When I heard Gordon Ramsay was opening up a restaurant in Montreal, I immediately added Gordon Ramsay’s first Canadian venture to my ever growing list of “Must Eats When In Montreal”. Smoked meat, bagels, poutine AND Gordon Ramsay in one city? Too amazing for words! So when I had the opportunity to hit up Montreal for 24 hours, the first place I went to was Laurier Gordon Ramsay.
Nestled amongst the Christmas lights of Laurier Avenue West, this former rotisserie family restaurant in Outremont was the perfect place to cozy up in on a cold December night. I’ve dined at Ramsay’s Maze restaurant in Prague and his At The London in NYC, but as I stepped inside Laurier I admired the completely different atmosphere. Unlike the elegant lounge of Maze or the five star world of At The London, walking into Laurier felt as though one was walking into a friend’s home. From the elegant black and white exterior to the warm wooden paneled dining room and solid wood tables, Ramsay kept it simple, and catered to the local neighbourhood (rule #1 from Kitchen Nightmares).
Little touches such as the jar of homemade pickles on each table and the metal bucket of fresh roles and logo branded butter are unique but not pretentious.While an extensive wine list makes me realize I’ll be spending more on wine then I will on my meal, with such reasonable prices (an average main is about $15 CAN) I’m enticed to splurge a bit more. Everything on the menu looks deliciously heart warming, and I finally settle on a classic French onion soup, which should be a testament of the menu’s focus on local comfort food.
The French onion soup is perfection from the crusty layer of Gruyere cheese to the well seasoned beef broth and soft carmelized onions soaking the fresh croutons below, there is comfort in every bite.
The main course was even harder to select: tourtiere? Beer battered fish ‘n’ chips? Chicken pot pie? Wood planked salmon? Oh if only there was more time! However, the specialty of Laurier is their rotisserie which features grain fed, naturally raised Quebec chickens (Kitchen Nightmares rule#2: use local produce!), and so I finally decided that this is the optimal choice.
Now it may seem strange to compare Swiss Chalet with Gordon Ramsay, but just imagine if Swiss Chalet was actually made with real chicken. Imagine if you had this fresh, cooked to perfection chicken whose juices are held in by thin, crispy, well seasoned skin, complete with crunchy coleslaw and hand cut fries alongside silky gravy for dipping. I will now forever love Gordon Ramsay because he has made me the most divine Swiss Chalet dinner, ever.

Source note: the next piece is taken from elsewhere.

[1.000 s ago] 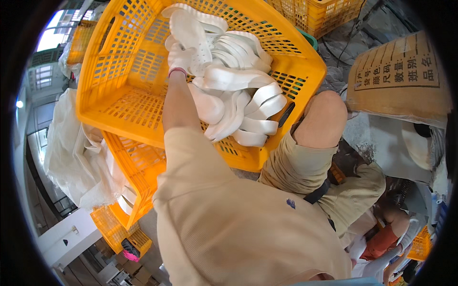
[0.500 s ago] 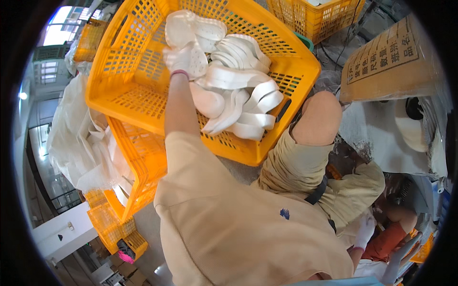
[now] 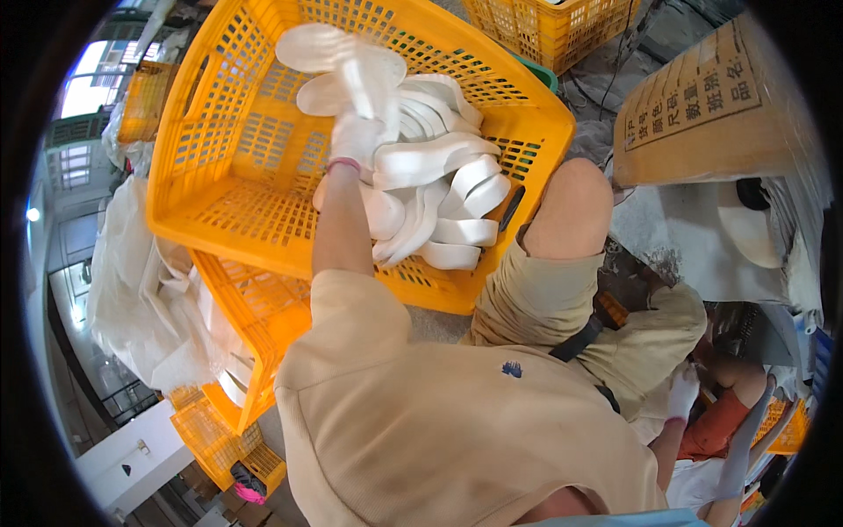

Our group ate, drank and relaxed for about 3 hours, and not once did we feel rushed by the waiters to leave, something that I really appreciated.
With reasonable prices, local produce and a warm, inviting atmosphere, Laurier confirms one thing: Ramsay abides by his own rules, meaning no matter which restaurant of his I dine in, the experience will always be amazing.